[Records from a dataset]
- Opening Delimiter -
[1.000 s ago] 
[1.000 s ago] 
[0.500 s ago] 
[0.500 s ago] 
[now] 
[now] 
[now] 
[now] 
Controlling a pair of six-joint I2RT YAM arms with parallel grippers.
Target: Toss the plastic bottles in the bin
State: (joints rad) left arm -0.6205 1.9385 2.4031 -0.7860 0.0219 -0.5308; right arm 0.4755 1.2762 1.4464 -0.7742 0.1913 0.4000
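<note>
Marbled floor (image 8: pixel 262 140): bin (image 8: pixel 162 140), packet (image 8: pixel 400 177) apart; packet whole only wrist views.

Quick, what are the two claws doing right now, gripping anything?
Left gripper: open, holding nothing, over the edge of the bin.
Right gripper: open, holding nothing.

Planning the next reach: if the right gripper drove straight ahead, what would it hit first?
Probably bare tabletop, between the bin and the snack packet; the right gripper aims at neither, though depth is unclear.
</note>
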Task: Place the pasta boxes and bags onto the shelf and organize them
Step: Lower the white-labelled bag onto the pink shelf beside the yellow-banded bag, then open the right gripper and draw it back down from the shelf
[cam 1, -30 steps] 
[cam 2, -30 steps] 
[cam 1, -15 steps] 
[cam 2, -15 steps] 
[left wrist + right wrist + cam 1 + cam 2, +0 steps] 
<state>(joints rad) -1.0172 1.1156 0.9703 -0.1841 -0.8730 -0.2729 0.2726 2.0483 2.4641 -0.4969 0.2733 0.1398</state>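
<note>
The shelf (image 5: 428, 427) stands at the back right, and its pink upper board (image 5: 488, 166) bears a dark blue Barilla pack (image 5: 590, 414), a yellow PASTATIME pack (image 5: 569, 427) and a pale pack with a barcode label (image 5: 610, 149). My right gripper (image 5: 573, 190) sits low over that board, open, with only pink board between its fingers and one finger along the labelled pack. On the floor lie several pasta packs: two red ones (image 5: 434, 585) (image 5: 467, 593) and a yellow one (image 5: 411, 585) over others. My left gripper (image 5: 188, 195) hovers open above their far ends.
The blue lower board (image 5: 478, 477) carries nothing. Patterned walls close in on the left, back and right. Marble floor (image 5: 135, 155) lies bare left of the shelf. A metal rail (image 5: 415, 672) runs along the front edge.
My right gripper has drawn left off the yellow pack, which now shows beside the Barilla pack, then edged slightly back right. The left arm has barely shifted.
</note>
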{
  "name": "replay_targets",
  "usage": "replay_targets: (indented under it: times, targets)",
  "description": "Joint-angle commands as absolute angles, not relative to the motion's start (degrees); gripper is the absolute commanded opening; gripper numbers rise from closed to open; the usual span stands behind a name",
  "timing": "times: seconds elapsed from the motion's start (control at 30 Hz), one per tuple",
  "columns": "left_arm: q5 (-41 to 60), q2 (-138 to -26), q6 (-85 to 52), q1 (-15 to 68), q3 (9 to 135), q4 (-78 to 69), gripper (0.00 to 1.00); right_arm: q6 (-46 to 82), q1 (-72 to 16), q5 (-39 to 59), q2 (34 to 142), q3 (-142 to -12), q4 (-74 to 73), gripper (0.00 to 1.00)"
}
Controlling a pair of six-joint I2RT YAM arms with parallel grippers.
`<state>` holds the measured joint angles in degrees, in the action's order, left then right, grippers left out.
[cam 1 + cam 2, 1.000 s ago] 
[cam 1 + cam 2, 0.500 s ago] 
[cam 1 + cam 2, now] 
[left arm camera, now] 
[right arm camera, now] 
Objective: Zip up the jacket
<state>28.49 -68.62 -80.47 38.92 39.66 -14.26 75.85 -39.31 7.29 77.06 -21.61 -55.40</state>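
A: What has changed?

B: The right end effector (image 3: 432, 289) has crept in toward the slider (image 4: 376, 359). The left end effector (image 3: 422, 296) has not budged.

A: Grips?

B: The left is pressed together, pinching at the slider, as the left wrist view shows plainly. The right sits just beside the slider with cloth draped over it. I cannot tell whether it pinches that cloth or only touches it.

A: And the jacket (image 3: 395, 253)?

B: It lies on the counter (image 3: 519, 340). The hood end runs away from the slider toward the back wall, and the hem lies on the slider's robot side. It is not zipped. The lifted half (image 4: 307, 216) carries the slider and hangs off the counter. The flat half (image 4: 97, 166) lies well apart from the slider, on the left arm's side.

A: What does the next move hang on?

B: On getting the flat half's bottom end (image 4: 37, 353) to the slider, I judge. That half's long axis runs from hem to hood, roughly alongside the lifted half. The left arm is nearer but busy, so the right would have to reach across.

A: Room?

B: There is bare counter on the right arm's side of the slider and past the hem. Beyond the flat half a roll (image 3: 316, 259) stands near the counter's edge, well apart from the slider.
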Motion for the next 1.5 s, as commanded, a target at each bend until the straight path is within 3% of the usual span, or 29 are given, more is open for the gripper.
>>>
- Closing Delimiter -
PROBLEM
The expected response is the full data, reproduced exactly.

SOLUTION
[1.000 s ago] 
[1.000 s ago] 
[0.500 s ago] 
[0.500 s ago] 
[now] 
[now] 
[now] 
[now] 
Controlling a pair of six-joint I2RT YAM arms with parallel grippers.
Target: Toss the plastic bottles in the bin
State: (joints rad) left arm -0.6205 1.9385 2.4031 -0.7860 0.0219 -0.5308; right arm 0.4755 1.2762 1.4464 -0.7742 0.1913 0.4000
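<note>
Marbled floor (image 8: pixel 262 140): bin (image 8: pixel 162 140), packet (image 8: pixel 400 177) apart; packet whole only wrist views.

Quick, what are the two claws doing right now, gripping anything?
Left gripper: open, holding nothing, over the edge of the bin.
Right gripper: open, holding nothing.

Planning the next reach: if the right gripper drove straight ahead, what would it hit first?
Probably bare tabletop, between the bin and the snack packet; the right gripper aims at neither, though depth is unclear.
</note>
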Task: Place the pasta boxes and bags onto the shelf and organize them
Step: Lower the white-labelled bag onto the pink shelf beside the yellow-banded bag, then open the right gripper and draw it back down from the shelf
[cam 1, -30 steps] 
[cam 2, -30 steps] 
[cam 1, -15 steps] 
[cam 2, -15 steps] 
[left wrist + right wrist + cam 1 + cam 2, +0 steps] 
<state>(joints rad) -1.0172 1.1156 0.9703 -0.1841 -0.8730 -0.2729 0.2726 2.0483 2.4641 -0.4969 0.2733 0.1398</state>
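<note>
The shelf (image 5: 428, 427) stands at the back right, and its pink upper board (image 5: 488, 166) bears a dark blue Barilla pack (image 5: 590, 414), a yellow PASTATIME pack (image 5: 569, 427) and a pale pack with a barcode label (image 5: 610, 149). My right gripper (image 5: 573, 190) sits low over that board, open, with only pink board between its fingers and one finger along the labelled pack. On the floor lie several pasta packs: two red ones (image 5: 434, 585) (image 5: 467, 593) and a yellow one (image 5: 411, 585) over others. My left gripper (image 5: 188, 195) hovers open above their far ends.
The blue lower board (image 5: 478, 477) carries nothing. Patterned walls close in on the left, back and right. Marble floor (image 5: 135, 155) lies bare left of the shelf. A metal rail (image 5: 415, 672) runs along the front edge.
My right gripper has drawn left off the yellow pack, which now shows beside the Barilla pack, then edged slightly back right. The left arm has barely shifted.
</note>
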{
  "name": "replay_targets",
  "usage": "replay_targets: (indented under it: times, targets)",
  "description": "Joint-angle commands as absolute angles, not relative to the motion's start (degrees); gripper is the absolute commanded opening; gripper numbers rise from closed to open; the usual span stands behind a name",
  "timing": "times: seconds elapsed from the motion's start (control at 30 Hz), one per tuple",
  "columns": "left_arm: q5 (-41 to 60), q2 (-138 to -26), q6 (-85 to 52), q1 (-15 to 68), q3 (9 to 135), q4 (-78 to 69), gripper (0.00 to 1.00); right_arm: q6 (-46 to 82), q1 (-72 to 16), q5 (-39 to 59), q2 (34 to 142), q3 (-142 to -12), q4 (-74 to 73), gripper (0.00 to 1.00)"
}
Controlling a pair of six-joint I2RT YAM arms with parallel grippers.
`<state>` holds the measured joint angles in degrees, in the action's order, left then right, grippers left out.
[cam 1 + cam 2, 1.000 s ago] 
[cam 1 + cam 2, 0.500 s ago] 
[cam 1 + cam 2, now] 
[left arm camera, now] 
[right arm camera, now] 
Objective: Zip up the jacket
<state>28.49 -68.62 -80.47 38.92 39.66 -14.26 75.85 -39.31 7.29 77.06 -21.61 -55.40</state>
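A: What has changed?

B: The right end effector (image 3: 432, 289) has crept in toward the slider (image 4: 376, 359). The left end effector (image 3: 422, 296) has not budged.

A: Grips?

B: The left is pressed together, pinching at the slider, as the left wrist view shows plainly. The right sits just beside the slider with cloth draped over it. I cannot tell whether it pinches that cloth or only touches it.

A: And the jacket (image 3: 395, 253)?

B: It lies on the counter (image 3: 519, 340). The hood end runs away from the slider toward the back wall, and the hem lies on the slider's robot side. It is not zipped. The lifted half (image 4: 307, 216) carries the slider and hangs off the counter. The flat half (image 4: 97, 166) lies well apart from the slider, on the left arm's side.

A: What does the next move hang on?

B: On getting the flat half's bottom end (image 4: 37, 353) to the slider, I judge. That half's long axis runs from hem to hood, roughly alongside the lifted half. The left arm is nearer but busy, so the right would have to reach across.

A: Room?

B: There is bare counter on the right arm's side of the slider and past the hem. Beyond the flat half a roll (image 3: 316, 259) stands near the counter's edge, well apart from the slider.
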Motion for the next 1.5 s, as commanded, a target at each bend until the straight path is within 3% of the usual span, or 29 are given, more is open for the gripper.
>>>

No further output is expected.